# What you will do
Nothing may differ between your reply and the listing that follows.
Content starts
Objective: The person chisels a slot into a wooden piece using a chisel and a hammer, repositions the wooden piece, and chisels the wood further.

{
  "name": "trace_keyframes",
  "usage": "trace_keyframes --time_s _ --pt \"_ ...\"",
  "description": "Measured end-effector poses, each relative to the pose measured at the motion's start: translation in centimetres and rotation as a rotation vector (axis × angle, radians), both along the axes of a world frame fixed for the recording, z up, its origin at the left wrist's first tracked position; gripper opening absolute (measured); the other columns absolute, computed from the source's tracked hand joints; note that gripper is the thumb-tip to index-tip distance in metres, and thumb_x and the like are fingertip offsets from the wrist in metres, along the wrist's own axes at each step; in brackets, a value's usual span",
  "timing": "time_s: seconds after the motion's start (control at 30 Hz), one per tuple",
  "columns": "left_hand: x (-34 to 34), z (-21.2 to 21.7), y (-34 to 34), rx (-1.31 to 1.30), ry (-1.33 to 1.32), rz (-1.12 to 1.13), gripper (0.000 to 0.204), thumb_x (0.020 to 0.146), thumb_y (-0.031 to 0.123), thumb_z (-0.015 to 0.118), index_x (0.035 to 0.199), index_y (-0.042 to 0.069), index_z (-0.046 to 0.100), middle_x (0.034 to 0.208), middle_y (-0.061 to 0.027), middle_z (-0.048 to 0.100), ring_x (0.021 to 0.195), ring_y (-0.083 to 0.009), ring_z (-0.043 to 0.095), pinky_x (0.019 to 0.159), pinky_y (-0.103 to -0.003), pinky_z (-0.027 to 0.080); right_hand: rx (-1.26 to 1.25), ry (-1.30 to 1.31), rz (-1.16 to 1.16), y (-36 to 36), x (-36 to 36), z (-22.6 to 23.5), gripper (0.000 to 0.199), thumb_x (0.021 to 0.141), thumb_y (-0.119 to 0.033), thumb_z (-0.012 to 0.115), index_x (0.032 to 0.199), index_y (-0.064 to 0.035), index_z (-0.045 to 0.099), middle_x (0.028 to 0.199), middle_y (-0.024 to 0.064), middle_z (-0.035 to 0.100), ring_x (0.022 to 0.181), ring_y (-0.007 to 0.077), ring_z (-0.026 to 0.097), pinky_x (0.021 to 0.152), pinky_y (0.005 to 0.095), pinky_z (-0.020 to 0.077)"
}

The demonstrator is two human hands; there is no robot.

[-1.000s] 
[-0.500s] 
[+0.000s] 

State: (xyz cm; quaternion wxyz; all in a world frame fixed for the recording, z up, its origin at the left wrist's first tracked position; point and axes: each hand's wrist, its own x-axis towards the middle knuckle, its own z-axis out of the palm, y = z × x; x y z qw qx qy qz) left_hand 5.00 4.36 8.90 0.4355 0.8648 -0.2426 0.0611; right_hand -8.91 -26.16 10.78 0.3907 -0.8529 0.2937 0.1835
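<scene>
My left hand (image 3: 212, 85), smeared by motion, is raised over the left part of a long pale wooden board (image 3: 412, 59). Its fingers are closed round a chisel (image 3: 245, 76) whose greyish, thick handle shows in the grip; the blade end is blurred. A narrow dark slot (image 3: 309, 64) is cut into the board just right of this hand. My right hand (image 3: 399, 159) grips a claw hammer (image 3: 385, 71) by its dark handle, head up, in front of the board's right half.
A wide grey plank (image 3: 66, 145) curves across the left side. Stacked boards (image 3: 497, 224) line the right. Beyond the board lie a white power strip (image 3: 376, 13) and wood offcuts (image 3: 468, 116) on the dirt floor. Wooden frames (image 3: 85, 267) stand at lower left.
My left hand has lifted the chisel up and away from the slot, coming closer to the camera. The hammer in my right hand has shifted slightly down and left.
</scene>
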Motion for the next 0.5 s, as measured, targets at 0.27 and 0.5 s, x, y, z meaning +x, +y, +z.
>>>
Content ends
# Reply to the exercise
Objective: The person chisels a slot into a wooden piece using a chisel and a hammer, repositions the wooden piece, and chisels the wood further.

{
  "name": "trace_keyframes",
  "usage": "trace_keyframes --time_s _ --pt \"_ ...\"",
  "description": "Measured end-effector poses, each relative to the pose measured at the motion's start: translation in centimetres and rotation as a rotation vector (axis × angle, radians), both along the axes of a world frame fixed for the recording, z up, its origin at the left wrist's first tracked position; gripper opening absolute (measured); the other columns absolute, computed from the source's tracked hand joints; note that gripper is the thumb-tip to index-tip distance in metres, and thumb_x and the like are fingertip offsets from the wrist in metres, along the wrist's own axes at each step; in brackets, a value's usual span",
  "timing": "time_s: seconds after the motion's start (control at 30 Hz), one per tuple",
  "columns": "left_hand: x (-34 to 34), z (-21.2 to 21.7), y (-34 to 34), rx (-1.31 to 1.30), ry (-1.33 to 1.32), rz (-1.12 to 1.13), gripper (0.000 to 0.204), thumb_x (0.020 to 0.146), thumb_y (-0.031 to 0.123), thumb_z (-0.015 to 0.118), index_x (0.035 to 0.199), index_y (-0.042 to 0.069), index_z (-0.046 to 0.100), middle_x (0.034 to 0.208), middle_y (-0.061 to 0.027), middle_z (-0.048 to 0.100), ring_x (0.021 to 0.195), ring_y (-0.083 to 0.009), ring_z (-0.043 to 0.095), pinky_x (0.019 to 0.159), pinky_y (-0.103 to -0.003), pinky_z (-0.027 to 0.080); right_hand: rx (-1.26 to 1.25), ry (-1.30 to 1.31), rz (-1.16 to 1.16), y (-36 to 36), x (-36 to 36), z (-22.6 to 23.5), gripper (0.000 to 0.199), thumb_x (0.021 to 0.141), thumb_y (-0.119 to 0.033), thumb_z (-0.012 to 0.115), index_x (0.032 to 0.199), index_y (-0.064 to 0.035), index_z (-0.045 to 0.099), middle_x (0.028 to 0.199), middle_y (-0.024 to 0.064), middle_z (-0.035 to 0.100), ring_x (0.022 to 0.181), ring_y (-0.007 to 0.077), ring_z (-0.026 to 0.097), pinky_x (0.021 to 0.152), pinky_y (0.005 to 0.095), pinky_z (-0.020 to 0.077)"
}

The demonstrator is two human hands; there is no robot.

[-1.000s] 
[-0.500s] 
[+0.000s] 

State: (xyz cm; quaternion wxyz; all in a world frame fixed for the recording, z up, its origin at the left wrist's first tracked position; point and axes: each hand's wrist, its own x-axis towards the middle knuckle, its own z-axis out of the palm, y = z × x; x y z qw qx qy qz) left_hand 5.00 4.36 8.90 0.4355 0.8648 -0.2426 0.0611; right_hand -8.91 -26.16 10.78 0.3907 -0.8529 0.2937 0.1835
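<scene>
My left hand (image 3: 212, 85), smeared by motion, is raised over the left part of a long pale wooden board (image 3: 412, 59). Its fingers are closed round a chisel (image 3: 245, 76) whose greyish, thick handle shows in the grip; the blade end is blurred. A narrow dark slot (image 3: 309, 64) is cut into the board just right of this hand. My right hand (image 3: 399, 159) grips a claw hammer (image 3: 385, 71) by its dark handle, head up, in front of the board's right half.
A wide grey plank (image 3: 66, 145) curves across the left side. Stacked boards (image 3: 497, 224) line the right. Beyond the board lie a white power strip (image 3: 376, 13) and wood offcuts (image 3: 468, 116) on the dirt floor. Wooden frames (image 3: 85, 267) stand at lower left.
My left hand has lifted the chisel up and away from the slot, coming closer to the camera. The hammer in my right hand has shifted slightly down and left.
</scene>
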Motion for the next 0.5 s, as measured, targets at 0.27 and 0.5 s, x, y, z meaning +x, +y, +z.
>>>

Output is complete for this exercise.